知らない大人同士が急にグループ分けされる
作品選びから自分たちで。もちろん脚本も書く
人形のデザインも自分たちで。作り方から教わる
考えなくていいのは照明プランぐらい
先生は手伝ってくれるが、どうしたいかは生徒次第
公演の日は決まっているので、なんとしても仕上げなくてはなりません。
演目は「3びきのやぎのがらがらどん」。
トロルを作りましょう(楽しい)。
トロルを演じましょう(しんどい)。
トロルは登場の時は歌うんです(義務)。
人形作るのは楽しいですが、演技がどうにも。。。歌も下手(嫌い&苦手)。
人形がちょっと重くなってしまったので操演が大変で、先生が動かすとめっちゃカワイイのに私が動かすとモッサいトロル。
人形劇にはいろいろな形の人形があります。
この時は変形棒使いのような感じでしたが、もっといろんなタイプの人形を作ってみたいなあと思いました。
人形を「作ってみたいなあ」。
このあと他の劇団のサポートで入ることで手使いの人形を作成し、その劇団で2018年の経験者講座でほぼオリジナルの作品を作ることになります。

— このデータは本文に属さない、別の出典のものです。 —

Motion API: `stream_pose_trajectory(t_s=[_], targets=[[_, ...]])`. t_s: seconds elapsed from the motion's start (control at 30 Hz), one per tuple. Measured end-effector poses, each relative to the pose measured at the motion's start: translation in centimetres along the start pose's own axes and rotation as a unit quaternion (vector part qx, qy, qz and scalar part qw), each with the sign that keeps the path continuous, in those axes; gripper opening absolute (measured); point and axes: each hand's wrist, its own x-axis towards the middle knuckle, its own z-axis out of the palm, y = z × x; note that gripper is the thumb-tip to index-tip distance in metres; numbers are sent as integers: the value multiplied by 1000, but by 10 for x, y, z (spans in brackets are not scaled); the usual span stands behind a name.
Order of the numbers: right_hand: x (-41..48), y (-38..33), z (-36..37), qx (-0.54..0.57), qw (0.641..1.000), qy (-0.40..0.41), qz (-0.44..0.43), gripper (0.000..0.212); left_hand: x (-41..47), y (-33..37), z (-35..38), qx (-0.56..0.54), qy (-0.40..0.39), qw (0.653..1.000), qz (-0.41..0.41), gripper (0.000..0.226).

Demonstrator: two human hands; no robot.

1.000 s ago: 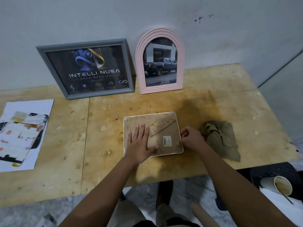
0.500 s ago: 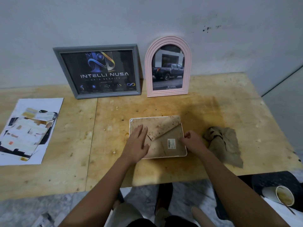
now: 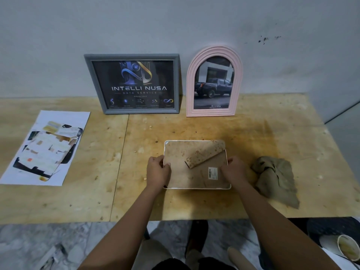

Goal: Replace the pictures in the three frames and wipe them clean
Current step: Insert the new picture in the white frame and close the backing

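A white frame (image 3: pixel 196 188) lies face down near the front edge of the table (image 3: pixel 272 133), its brown backing up, with a mottled sheet (image 3: pixel 204 154) curled over on itself across the upper right part and a barcode label (image 3: pixel 212 173) stuck below the curl. The left hand (image 3: pixel 158 173) grips the frame's left edge, fingers curled over the rim and thumb lying on the backing. The right hand (image 3: pixel 233 170) is closed on the right edge, fingers bent over it just right of the label. Just beyond the right hand's knuckles a crumpled cloth (image 3: pixel 276 178) lies on the table, apart from the frame. Well left of the left hand lies a printed sheet (image 3: pixel 46 149). Beyond both sets of fingers, against the wall, a grey frame (image 3: pixel 134 84) with a dark poster and a pink arched frame (image 3: pixel 214 82) with a truck photo stand side by side. Off the table, below the right forearm, sits a cup (image 3: pixel 347 250).
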Motion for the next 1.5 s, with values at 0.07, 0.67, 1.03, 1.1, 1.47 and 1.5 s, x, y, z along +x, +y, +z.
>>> stream_pose_trajectory(t_s=[0.07, 0.67, 1.03, 1.1, 1.47, 1.5], targets=[[0, -2, 1, -8, 1000, 13, 6, 19, -1, 4, 2, 8, 27, 999, -16, 30], [2, -60, -51, 210, 948, 207, -124, 25, 36, 114, -31, -156, 176, 972, 20, 34], [20, -35, -67, 312, 938, 143, -48, 32, 41, 96, -23, -317, 42, 947, -21, 35], [21, -27, -67, 306, 943, 121, -39, 27, 38, 94, -21, -325, 16, 945, -29, 25], [18, 19, -59, 290, 956, 39, -17, 6, 7, 39, 4, -323, -42, 943, -66, 18], [17, 21, -58, 275, 961, 34, -21, 7, 3, 34, 7, -323, -39, 943, -66, 18]])
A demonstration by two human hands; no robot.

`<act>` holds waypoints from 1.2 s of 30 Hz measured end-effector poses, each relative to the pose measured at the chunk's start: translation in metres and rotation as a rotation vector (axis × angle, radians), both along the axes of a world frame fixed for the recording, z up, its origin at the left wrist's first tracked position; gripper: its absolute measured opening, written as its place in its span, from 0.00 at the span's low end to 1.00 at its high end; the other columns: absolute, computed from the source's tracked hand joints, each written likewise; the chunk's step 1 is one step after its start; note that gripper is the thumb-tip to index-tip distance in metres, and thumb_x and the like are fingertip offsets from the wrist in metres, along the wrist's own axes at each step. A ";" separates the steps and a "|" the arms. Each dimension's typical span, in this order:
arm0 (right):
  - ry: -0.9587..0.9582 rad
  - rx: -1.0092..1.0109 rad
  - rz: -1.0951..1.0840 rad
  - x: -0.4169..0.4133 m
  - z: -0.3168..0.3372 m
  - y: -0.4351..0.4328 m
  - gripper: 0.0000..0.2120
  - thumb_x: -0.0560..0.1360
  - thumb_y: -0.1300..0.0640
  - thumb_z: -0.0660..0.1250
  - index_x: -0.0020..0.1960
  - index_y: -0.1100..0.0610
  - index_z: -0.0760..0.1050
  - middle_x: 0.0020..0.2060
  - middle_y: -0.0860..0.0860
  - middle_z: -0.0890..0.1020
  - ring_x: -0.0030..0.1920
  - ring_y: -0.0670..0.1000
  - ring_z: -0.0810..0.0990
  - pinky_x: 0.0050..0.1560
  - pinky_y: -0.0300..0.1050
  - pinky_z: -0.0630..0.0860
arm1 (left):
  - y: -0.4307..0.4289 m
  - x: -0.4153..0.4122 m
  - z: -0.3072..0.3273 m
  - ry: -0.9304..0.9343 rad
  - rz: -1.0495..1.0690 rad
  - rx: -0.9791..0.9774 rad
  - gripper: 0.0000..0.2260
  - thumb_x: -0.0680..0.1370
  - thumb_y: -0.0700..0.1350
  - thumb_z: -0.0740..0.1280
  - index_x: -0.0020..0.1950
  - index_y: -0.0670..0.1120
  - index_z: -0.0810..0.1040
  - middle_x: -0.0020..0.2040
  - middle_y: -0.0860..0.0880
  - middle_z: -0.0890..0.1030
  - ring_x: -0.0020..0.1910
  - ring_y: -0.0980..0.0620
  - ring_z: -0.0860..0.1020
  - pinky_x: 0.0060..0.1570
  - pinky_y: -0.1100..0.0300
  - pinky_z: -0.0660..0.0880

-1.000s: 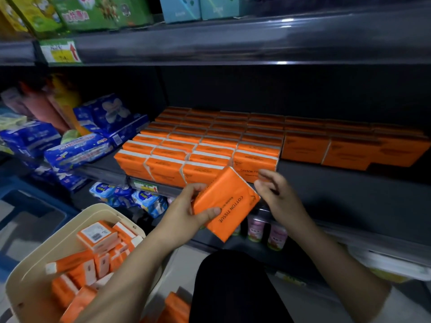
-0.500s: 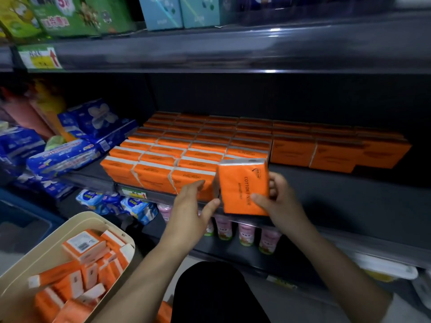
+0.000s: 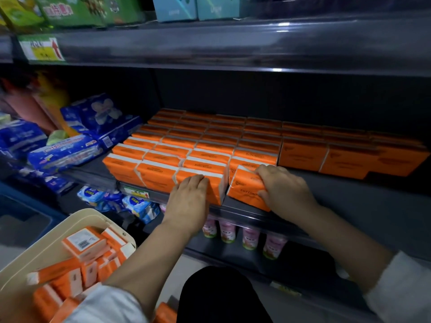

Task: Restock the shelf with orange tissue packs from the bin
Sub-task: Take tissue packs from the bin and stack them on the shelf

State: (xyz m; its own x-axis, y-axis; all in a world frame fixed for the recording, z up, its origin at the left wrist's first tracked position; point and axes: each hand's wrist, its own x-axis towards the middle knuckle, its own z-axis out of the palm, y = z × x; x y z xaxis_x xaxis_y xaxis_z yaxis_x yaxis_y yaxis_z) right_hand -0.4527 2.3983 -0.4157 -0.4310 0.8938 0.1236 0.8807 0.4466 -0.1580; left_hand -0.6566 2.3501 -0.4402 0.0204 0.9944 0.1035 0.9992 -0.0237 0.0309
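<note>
1. Set down since half a second ago: tissue pack [image 3: 245,191], then held upright in the air before the stock, now standing on the front of the shelf [image 3: 354,206] at centre frame, slightly tilted, just beside the front-row pack [image 3: 217,192] with a thin gap between.
2. Also moved: left hand [image 3: 189,194], off the tissue pack and onto the front-row pack; fingers straight and together, laid flat over its top, holding nothing.
3. Gripping the tissue pack at centre-right: right hand [image 3: 282,187], fingers curled over the top edge, thumb side against the front face.
4. Judged nearly placed; probably needs only a push to square it and close the gap, then a release.
5. Seen at lower left: cream bin [image 3: 70,226], with loose packs [image 3: 81,244] jumbled inside, so judged a good way from finished.
6. Stacked at left of frame: blue packages [image 3: 65,152], touching the orange stock on its left side.
7. Filling the middle from front to back: orange rows [image 3: 210,141]; further right, the rows stop farther back.
8. Left bare at right of frame, in front of those: dark shelf surface, judged room for more.
9. Below the shelf lip: price label [image 3: 136,192] and pink bottles [image 3: 249,236].
10. Across the top: upper shelf [image 3: 233,43] bearing green boxes [image 3: 70,10]. Dim throughout.
</note>
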 end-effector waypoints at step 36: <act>-0.148 0.196 0.175 -0.080 -0.006 -0.058 0.21 0.73 0.53 0.66 0.64 0.55 0.71 0.57 0.54 0.73 0.58 0.57 0.70 0.54 0.50 0.67 | -0.166 -0.125 0.005 0.150 0.320 -0.142 0.16 0.79 0.46 0.58 0.67 0.50 0.69 0.63 0.49 0.71 0.64 0.48 0.69 0.55 0.54 0.69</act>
State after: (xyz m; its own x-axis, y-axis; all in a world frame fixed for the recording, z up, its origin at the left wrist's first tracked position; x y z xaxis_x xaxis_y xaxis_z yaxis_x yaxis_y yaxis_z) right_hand -0.5328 2.3401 -0.4214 -0.6025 0.7697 0.2112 0.7948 0.6028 0.0702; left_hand -0.7820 2.1839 -0.4353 -0.2889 0.9572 -0.0160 0.9491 0.2842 -0.1357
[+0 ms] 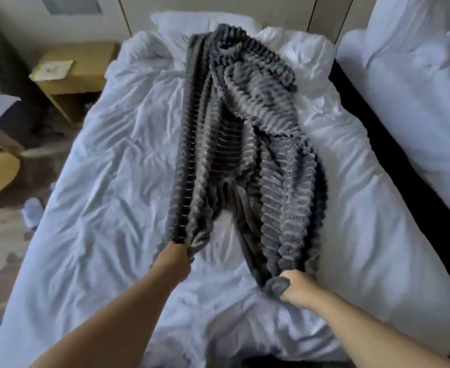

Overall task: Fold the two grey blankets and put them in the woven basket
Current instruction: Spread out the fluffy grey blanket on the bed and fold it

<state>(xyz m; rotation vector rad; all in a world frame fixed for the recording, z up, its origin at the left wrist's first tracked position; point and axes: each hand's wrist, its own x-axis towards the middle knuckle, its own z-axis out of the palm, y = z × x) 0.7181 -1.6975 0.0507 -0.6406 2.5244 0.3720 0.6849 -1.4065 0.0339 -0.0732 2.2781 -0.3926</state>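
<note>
One grey blanket (pixel 242 134) bunched lengthwise mid-bed (pixel 99 168). Left hand (pixel 174 258), right hand (pixel 297 288) each grip near corner. Likely soft, floppy, bulky; best held by corners.

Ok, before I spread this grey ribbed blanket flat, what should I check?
1. The left grip holds the near edge of the grey ribbed fleece blanket: ok.
2. The right grip holds it too: ok.
3. That blanket lies flat: not ok, bunched and twisted.
4. Room on the white crumpled duvet at both sides: ok.
5. The woven basket near: cannot tell, not in view.
6. The second grey blanket: cannot tell, not in view.
</note>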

テーマ選びの時や脚本に関しては発言が少なく、金魚のフンのように他のメンバーについていくだけ。
何をやりたいかは希望がなく、テーマと脚本が決まったらどう作るか考える。一人では全部は作れないので、デザイン指示してあとは皆さんよろしくね、という大変不真面目な生徒でした。
人形を作るのは楽しい、でもそこで何を表現したいかな?と考えると…。
さて、どうしましょう。
少し立ち止まってみることにしました。